Il est question d'aérodynamique, de moteur et de suspension.

"Nous étudions les règlements technique et sportif", confirme Pat Symonds. "Nous devons utiliser cette quête d'audience pour inspecter chaque changement que nous voulons faire. Disons que nous pouvons décider de quels sont les différenciateurs de performance."

"Le Règlement Technique de la F1 est divisé en 21 sections. Quand on parcourt ces sections, on peut voir que certaines ne sont pas très pertinentes pour le spectacle. Nous avons donc décidé ce que nous voulions faire techniquement ; nous voulions avoir trois différenciateurs de performance." 

"Il y aurait l'aérodynamique : c'est intéressant pour beaucoup de monde et personne ne pourrait écrire un règlement qui ne ferait pas de différence, donc nous pouvons en faire quelque chose d'important et qui compte. Il y aurait également l'unité de puissance. Pour les motoristes engagés en F1, c'est important. Ça intéresse les fans, donc laissons cela être un différenciateur. Enfin, il y aurait la suspension, et j'entends par là la manière dont nous traitons les pneus, dont les équipes les utilisent. Ce sont les trois facteurs de différence technique que nous voulons voir."

"Il y en aura d'autres : les pilotes, les arrêts au stand, les mécaniciens, la stratégie. Mais il s'agit de ce qui est technique, et nous nous concentrons vraiment dessus."

Si ces trois facteurs déterminants pour la performance font l'objet d'un gros travail, d'autres aspects ne seront pas oubliés pour autant et doivent être corrigés selon Pat Symonds, plus particulièrement au niveau de la réduction des coûts et du caractère parfois trop prévisible des Grands Prix. 

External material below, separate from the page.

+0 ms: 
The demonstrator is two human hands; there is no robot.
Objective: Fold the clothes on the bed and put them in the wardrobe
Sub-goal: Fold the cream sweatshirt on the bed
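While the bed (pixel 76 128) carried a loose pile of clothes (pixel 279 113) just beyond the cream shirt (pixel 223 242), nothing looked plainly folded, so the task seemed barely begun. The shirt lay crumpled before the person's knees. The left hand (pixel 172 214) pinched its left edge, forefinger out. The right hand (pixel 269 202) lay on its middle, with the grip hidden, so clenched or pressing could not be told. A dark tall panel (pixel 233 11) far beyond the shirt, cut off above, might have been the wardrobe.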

"Nous devons étudier les coûts", admet le Britannique. "Les coûts font qu'il est difficile pour ceux qui sont en fond de grille de faire impression par rapport aux leaders. Nous voulons éradiquer la prévisibilité. Lors des deux dernières décennies, les pires périodes de course ont été celles où le résultat était prévisible. Nous avons un peu connu ça avec la domination de Mercedes. Au moins, pendant deux ans, nous ne savions pas quel pilote allait gagner."

"Nous voulons nous pencher sur le spectacle, nous voulons que ce soit visuellement attrayant, nous voulons reconnaître le rôle du pilote. Nous devons étudier le problème des affluences et des audiences TV, car elles exigent des choses différentes. Et nous devons étudier le problème de l'expérience d'une semaine de course. Ce n'est pas suffisant de penser uniquement à ce qui se passe le dimanche."